**Work item:**
Each line below from the "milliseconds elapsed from" line through the "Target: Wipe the" line, those two included, must be restated word for word; the pictures must not be.

※

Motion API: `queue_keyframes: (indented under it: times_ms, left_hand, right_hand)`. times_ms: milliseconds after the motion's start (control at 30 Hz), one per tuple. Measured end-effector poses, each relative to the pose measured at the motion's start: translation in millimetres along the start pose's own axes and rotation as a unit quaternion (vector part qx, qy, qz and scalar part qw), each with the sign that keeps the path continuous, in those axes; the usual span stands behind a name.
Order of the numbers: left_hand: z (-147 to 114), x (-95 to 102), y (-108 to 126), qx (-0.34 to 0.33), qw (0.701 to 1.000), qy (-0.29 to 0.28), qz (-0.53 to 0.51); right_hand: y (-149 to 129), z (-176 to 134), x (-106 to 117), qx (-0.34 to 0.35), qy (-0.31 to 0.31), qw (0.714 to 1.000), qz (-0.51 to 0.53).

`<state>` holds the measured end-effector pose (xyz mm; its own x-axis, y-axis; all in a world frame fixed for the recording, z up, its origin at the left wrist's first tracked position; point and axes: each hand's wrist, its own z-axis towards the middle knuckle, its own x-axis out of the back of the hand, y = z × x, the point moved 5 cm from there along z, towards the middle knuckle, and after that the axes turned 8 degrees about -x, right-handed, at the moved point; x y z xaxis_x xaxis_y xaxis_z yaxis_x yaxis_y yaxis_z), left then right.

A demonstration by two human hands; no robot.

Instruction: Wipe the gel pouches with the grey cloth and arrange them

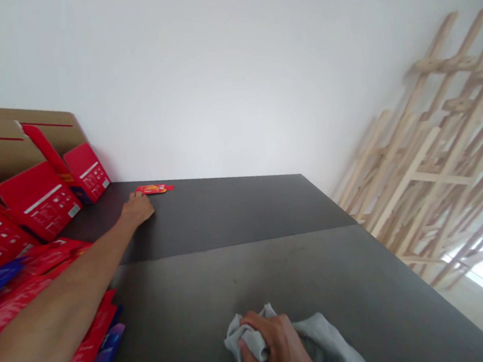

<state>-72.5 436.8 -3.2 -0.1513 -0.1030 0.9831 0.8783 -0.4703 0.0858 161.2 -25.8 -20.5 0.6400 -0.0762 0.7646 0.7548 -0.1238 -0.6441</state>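
My right hand is closed around a bunched grey cloth on the near part of the dark tabletop. Part of the cloth trails off to the right of the wrist. Far across the table, my left arm stretches out over a pile of red packages. At its end my left hand has its fingers curled at the left end of a small flat red and yellow packet, near the wall. The fingertips are partly hidden behind the knuckles.
Open red cardboard boxes with brown flaps stand along the left side. Blue packages lie at the lower left. A white wall rises behind the table. Several wooden easel-like frames lean at the right, beyond the table's edge.
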Motion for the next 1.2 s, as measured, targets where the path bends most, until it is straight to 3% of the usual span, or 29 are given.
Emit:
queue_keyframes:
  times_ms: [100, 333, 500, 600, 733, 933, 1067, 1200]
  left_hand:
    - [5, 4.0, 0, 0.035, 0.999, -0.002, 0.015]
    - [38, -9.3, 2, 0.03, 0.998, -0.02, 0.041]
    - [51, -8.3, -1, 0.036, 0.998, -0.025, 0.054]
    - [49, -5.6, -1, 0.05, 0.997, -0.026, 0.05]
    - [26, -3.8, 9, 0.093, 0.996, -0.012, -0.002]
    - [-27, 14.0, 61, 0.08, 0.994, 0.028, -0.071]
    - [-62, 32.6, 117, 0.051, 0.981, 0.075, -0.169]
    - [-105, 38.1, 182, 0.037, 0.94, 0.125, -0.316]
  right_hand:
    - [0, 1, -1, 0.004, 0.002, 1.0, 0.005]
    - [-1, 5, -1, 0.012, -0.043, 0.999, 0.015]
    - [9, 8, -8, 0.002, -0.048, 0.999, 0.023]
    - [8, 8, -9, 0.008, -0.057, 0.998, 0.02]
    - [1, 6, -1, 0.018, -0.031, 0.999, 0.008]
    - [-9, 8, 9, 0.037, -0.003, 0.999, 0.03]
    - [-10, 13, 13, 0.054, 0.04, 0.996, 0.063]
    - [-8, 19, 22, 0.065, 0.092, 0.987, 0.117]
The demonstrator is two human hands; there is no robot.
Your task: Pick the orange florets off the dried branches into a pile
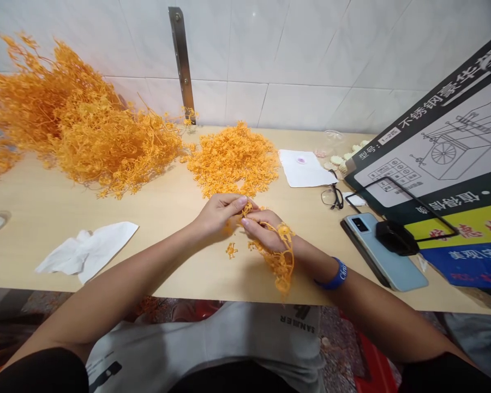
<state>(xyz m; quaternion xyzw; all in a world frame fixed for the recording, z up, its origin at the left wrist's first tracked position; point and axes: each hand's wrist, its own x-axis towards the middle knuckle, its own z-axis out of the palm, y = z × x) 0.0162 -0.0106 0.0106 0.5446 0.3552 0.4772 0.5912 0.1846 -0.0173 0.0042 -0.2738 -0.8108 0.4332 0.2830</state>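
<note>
My right hand (265, 229) is closed round an orange plastic flower sprig (285, 262), whose stem curves out past the wrist and hangs towards the table's front edge. Close beside it, my left hand (223, 213) pinches a small orange floret (247, 208) at the sprig's tip between thumb and fingers. Whether that floret is still joined to the stem is hard to tell. Just below the hands, a loose orange floret (231, 250) lies on the table. A heap of loose orange florets (237, 155) sits right behind my hands.
A large pile of orange sprigs (85, 120) fills the back left. Crumpled white tissue (88, 248) lies front left. To the right are a white paper (306, 168), eyeglasses (332, 196), a light blue phone (387, 254) and a printed box (445, 164). A metal bracket (182, 63) stands against the wall.
</note>
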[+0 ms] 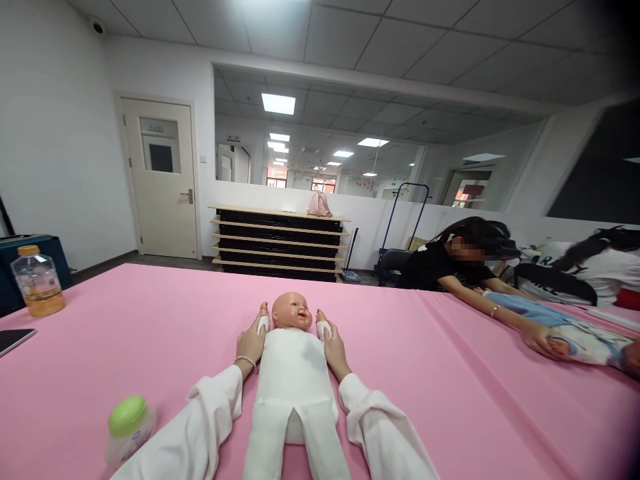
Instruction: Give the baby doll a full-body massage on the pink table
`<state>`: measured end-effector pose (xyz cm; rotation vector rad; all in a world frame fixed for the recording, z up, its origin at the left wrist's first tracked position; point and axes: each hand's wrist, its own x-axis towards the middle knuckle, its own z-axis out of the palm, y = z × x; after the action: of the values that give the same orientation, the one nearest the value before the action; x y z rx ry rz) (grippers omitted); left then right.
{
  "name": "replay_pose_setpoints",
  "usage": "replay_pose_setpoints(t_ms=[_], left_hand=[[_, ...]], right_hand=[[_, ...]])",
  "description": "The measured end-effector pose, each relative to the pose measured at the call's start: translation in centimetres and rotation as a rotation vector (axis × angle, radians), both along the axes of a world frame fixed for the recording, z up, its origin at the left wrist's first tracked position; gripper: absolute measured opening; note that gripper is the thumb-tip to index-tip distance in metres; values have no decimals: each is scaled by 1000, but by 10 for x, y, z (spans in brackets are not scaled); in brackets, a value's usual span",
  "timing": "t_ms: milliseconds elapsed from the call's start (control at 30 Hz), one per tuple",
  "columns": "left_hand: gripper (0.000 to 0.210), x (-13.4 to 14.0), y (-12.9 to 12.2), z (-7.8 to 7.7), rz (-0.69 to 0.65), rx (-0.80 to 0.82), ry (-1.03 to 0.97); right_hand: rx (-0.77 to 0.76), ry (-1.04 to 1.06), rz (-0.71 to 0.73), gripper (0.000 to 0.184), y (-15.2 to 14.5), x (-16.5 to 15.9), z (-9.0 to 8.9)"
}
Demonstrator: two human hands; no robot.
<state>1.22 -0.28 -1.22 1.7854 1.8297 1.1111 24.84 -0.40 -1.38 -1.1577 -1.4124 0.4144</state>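
A baby doll [296, 373] with a white cloth body lies face up on the pink-covered table [410, 373], head away from me. My left hand [251, 343] is closed around the doll's arm at the left of its head. On the other side, my right hand [334, 347] grips the doll's other arm. Both small doll hands stick up above my fingers, beside the head. The lower ends of the legs run out of the picture. By my left sleeve stands a jar with a green lid [127, 417].
At the far left stand a bottle of yellow drink [39, 283] and a dark phone-like slab [15, 340]. To the right, a person in black [450, 263] leans over the table with their hands on another doll [545, 320]. Stacked boards [280, 233] stand behind the table.
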Motion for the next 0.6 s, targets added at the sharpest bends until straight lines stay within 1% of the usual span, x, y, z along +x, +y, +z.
replay_pose_setpoints(t_ms=[67,200,300,367,433,500,567,600], left_hand=[[47,-1,-1,-1,5,0,-12],[57,-1,-9,-2,78,17,-77],[61,-2,-24,1,105,59,-105],[63,-5,-39,4,79,117,-138],[61,-13,-57,6,-21,196,-171],[49,-26,-73,5,-209,259,-163],[33,-40,-85,2,-425,266,-110],[27,-47,-89,-1,-513,257,-84]], right_hand=[[-3,3,-6,42,-4,-1,1],[28,42,-79,48,-12,-5,2],[58,0,-149,55,-21,-4,0],[107,-65,-137,60,-32,0,-2],[165,-135,-48,56,-49,7,-1],[168,-181,97,44,-70,15,1],[126,-199,233,34,-91,23,5],[106,-198,279,31,-99,27,8]])
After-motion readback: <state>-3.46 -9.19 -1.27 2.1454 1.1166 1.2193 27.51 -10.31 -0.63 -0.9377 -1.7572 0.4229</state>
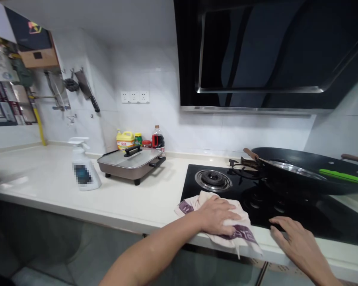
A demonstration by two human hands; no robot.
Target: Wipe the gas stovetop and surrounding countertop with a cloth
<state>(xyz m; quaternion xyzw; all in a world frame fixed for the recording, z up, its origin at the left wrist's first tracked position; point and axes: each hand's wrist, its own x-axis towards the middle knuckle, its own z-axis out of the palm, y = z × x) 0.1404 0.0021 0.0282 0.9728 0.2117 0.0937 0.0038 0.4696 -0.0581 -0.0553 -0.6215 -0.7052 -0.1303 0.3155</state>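
Observation:
My left hand (217,216) rests over a white cloth (204,198) with a purple patterned band, holding it down with fingers bent over the fabric. The cloth lies across the front left of the black gas stove (193,180), and its lower end droops over the counter edge. To the right, at the stove's front edge, my right hand (301,242) is open and holds nothing. Behind the cloth sits the left burner (214,180), without a pan. A large black wok (289,178) with wooden handles is tilted over the stove's right side.
A white spray bottle (85,171) stands left on the white counter (155,202). An electric pan (128,171) with a glass lid is beside it. Behind are a yellow jug (125,140) and a dark sauce bottle (157,139). The range hood (256,51) hangs above the stove.

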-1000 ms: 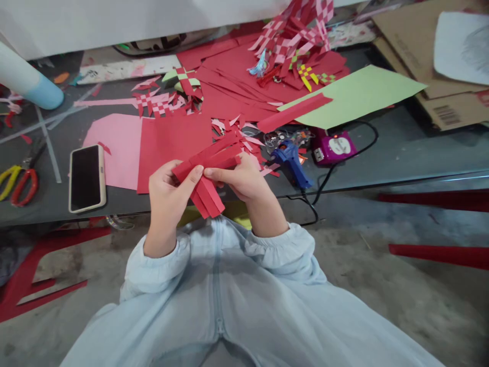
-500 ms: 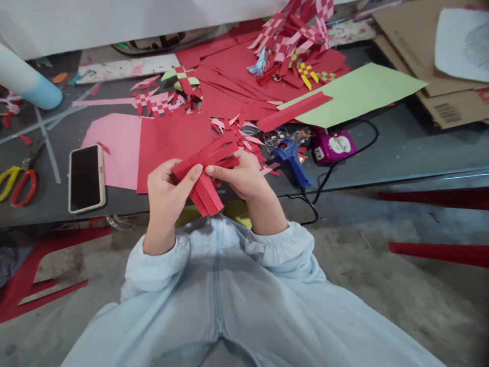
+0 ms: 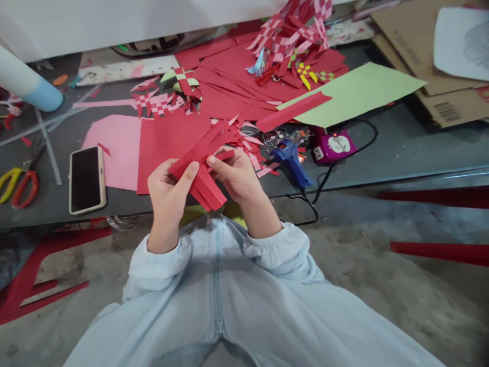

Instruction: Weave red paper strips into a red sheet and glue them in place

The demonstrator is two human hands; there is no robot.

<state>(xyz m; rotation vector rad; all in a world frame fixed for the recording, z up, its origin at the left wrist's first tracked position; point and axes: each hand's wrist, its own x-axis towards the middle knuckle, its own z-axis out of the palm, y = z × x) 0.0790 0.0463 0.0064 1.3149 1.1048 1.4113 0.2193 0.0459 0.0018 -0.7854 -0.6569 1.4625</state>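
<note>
Red paper strips (image 3: 207, 189), folded and crossing one another, are held up in front of the table edge between both hands. My left hand (image 3: 168, 191) is closed on their left side, its thumb pressed on top where the strips cross. My right hand (image 3: 239, 176) pinches one strip between thumb and fingers on the right side. Several strips point down toward my jacket, and others fan out to the upper right. Fingers underneath the paper are partly hidden. Behind the hands lies a flat red sheet (image 3: 171, 135).
A phone (image 3: 87, 178) and red-and-yellow-handled pliers or cutters (image 3: 23, 183) lie left, beside pink paper (image 3: 118, 153). A blue glue gun (image 3: 291, 160), its cord and a purple power block (image 3: 332, 145) lie right. Behind are a green sheet (image 3: 355, 97), red paper (image 3: 229, 81) and woven scraps (image 3: 290, 41).
My right hand has shifted slightly left and its fingers have curled inward, now pinching a single strip. The downward strips have swung a little to the right. My left hand keeps its hold.
</note>
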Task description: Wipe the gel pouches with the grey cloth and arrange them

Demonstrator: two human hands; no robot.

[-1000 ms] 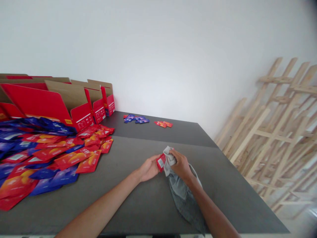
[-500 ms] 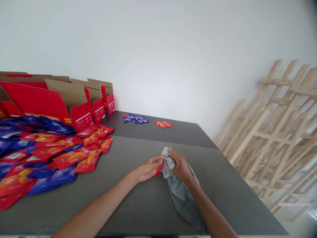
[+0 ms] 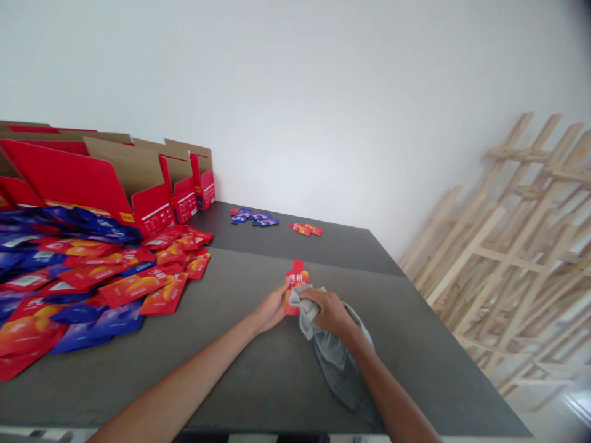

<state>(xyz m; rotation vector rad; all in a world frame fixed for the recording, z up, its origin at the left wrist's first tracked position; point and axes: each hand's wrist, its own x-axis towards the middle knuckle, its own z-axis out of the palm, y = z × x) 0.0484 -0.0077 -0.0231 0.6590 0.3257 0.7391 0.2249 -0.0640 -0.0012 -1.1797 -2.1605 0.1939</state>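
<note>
My left hand point(image 3: 273, 307) grips a small red pouch point(image 3: 296, 275) by its left edge, above the middle of the table. The pouch's printed front, with white lettering and orange fruit, faces me. Bunched in my right hand point(image 3: 330, 312) is a grey cloth point(image 3: 305, 315), pressed against the lower right of the pouch and covering part of it. The rest of the cloth trails down under my right forearm onto the table.
Many red and blue pouches point(image 3: 120, 286) are heaped at the left, before open red cartons point(image 3: 92, 175). Small groups of blue pouches point(image 3: 258, 218) and red pouches point(image 3: 305, 229) lie farther back on the dark table point(image 3: 240, 381). Wooden frames point(image 3: 498, 264) lean against the wall at right.
The pouch has turned from edge-on to front-facing and now stands upright in my left hand. My right hand has brought the cloth slightly down and left, onto the pouch's front.
</note>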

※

**Worked solution:**
  "timing": "t_ms: milliseconds elapsed from the call's start (control at 30 Hz), one per tuple",
  "columns": "left_hand: gripper (0.000 to 0.210), x (-13.4 to 14.0), y (-12.9 to 12.2), z (-7.8 to 7.7), rz (-0.69 to 0.65), rx (-0.80 to 0.82), ry (-1.03 to 0.97); right_hand: rx (-0.77 to 0.76), ry (-1.04 to 1.06), rz (-0.71 to 0.73), gripper (0.000 to 0.184), y (-15.2 to 14.5), x (-16.5 to 15.9), z (-9.0 to 8.9)"
}
Demonstrator: two human hands; no robot.
<state>1.22 -0.28 -1.22 1.7854 1.8297 1.1111 24.84 -0.40 -1.38 -1.1577 -1.4124 0.4144</state>
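A baby doll [296, 373] with a white cloth body lies face up on the pink-covered table [410, 373], head away from me. My left hand [251, 343] is closed around the doll's arm at the left of its head. On the other side, my right hand [334, 347] grips the doll's other arm. Both small doll hands stick up above my fingers, beside the head. The lower ends of the legs run out of the picture. By my left sleeve stands a jar with a green lid [127, 417].
At the far left stand a bottle of yellow drink [39, 283] and a dark phone-like slab [15, 340]. To the right, a person in black [450, 263] leans over the table with their hands on another doll [545, 320]. Stacked boards [280, 233] stand behind the table.
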Motion for the next 0.6 s, targets added at the sharpest bends until straight lines stay within 1% of the usual span, x, y, z along +x, +y, +z.
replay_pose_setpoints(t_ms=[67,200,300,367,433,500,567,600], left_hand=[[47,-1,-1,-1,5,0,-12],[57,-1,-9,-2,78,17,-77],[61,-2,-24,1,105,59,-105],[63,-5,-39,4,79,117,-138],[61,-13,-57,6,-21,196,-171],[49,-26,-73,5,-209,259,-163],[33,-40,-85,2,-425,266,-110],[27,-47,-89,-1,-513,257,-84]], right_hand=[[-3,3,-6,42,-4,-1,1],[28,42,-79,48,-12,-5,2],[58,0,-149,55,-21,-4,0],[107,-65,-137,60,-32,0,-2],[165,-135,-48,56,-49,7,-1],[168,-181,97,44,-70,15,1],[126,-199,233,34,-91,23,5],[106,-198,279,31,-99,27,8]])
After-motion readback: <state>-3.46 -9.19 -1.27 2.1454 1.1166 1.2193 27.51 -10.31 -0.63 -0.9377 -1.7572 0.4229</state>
A demonstration by two human hands; no robot.
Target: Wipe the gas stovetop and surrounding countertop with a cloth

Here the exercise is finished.